§ Task statement:
Beginning at the first line of the data, print each line exactly, stopping after the line that contains "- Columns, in".

§ Data section:
━━━━━━━━━━━━━━━━━━━━

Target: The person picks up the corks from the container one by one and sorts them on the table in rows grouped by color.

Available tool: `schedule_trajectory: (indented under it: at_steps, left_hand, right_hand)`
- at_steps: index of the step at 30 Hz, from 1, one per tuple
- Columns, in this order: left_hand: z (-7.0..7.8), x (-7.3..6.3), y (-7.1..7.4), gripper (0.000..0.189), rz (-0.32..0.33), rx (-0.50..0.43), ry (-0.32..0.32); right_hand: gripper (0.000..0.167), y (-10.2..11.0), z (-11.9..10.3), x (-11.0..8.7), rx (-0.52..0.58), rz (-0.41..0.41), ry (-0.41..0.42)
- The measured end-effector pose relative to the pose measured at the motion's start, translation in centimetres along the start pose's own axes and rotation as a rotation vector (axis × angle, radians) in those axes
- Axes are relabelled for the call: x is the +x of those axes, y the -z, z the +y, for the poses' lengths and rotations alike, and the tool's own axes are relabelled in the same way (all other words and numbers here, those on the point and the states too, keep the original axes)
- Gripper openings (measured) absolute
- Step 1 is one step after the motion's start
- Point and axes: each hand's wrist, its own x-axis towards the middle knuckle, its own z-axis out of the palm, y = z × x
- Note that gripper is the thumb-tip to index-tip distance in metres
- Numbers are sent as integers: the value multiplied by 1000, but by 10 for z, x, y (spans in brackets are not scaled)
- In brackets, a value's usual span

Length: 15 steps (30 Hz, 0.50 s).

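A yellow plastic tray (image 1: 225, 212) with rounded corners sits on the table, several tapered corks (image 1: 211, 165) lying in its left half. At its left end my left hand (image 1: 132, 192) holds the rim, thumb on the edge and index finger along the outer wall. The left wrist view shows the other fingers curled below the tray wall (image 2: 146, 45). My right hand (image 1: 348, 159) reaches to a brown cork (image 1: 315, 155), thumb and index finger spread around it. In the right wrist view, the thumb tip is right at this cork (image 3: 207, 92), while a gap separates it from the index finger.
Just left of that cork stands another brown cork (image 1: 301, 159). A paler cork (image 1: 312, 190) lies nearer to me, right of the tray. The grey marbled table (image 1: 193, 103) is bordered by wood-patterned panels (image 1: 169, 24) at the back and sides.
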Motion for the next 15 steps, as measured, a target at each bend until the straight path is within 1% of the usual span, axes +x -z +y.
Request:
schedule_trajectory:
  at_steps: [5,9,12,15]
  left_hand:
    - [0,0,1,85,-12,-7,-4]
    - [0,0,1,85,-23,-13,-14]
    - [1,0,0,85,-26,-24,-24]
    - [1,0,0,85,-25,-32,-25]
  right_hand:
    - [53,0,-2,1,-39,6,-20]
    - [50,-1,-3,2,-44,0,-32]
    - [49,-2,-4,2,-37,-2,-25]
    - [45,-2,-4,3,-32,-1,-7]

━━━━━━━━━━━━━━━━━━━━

§ Solution to this exercise:
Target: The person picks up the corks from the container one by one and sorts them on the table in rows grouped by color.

Available tool: `schedule_trajectory: (indented under it: at_steps, left_hand, right_hand)`
- at_steps: index of the step at 30 Hz, from 1, one per tuple
- Columns, in this order: left_hand: z (-7.0..7.8), x (-7.3..6.3), y (-7.1..7.4), gripper (0.000..0.189), rz (-0.32..0.33), rx (-0.50..0.43), ry (-0.32..0.32); right_hand: gripper (0.000..0.167), y (-10.2..11.0), z (-11.9..10.3), x (-11.0..8.7), rx (-0.52..0.58), rz (-0.41..0.41), ry (-0.41..0.42)

This answer is complete.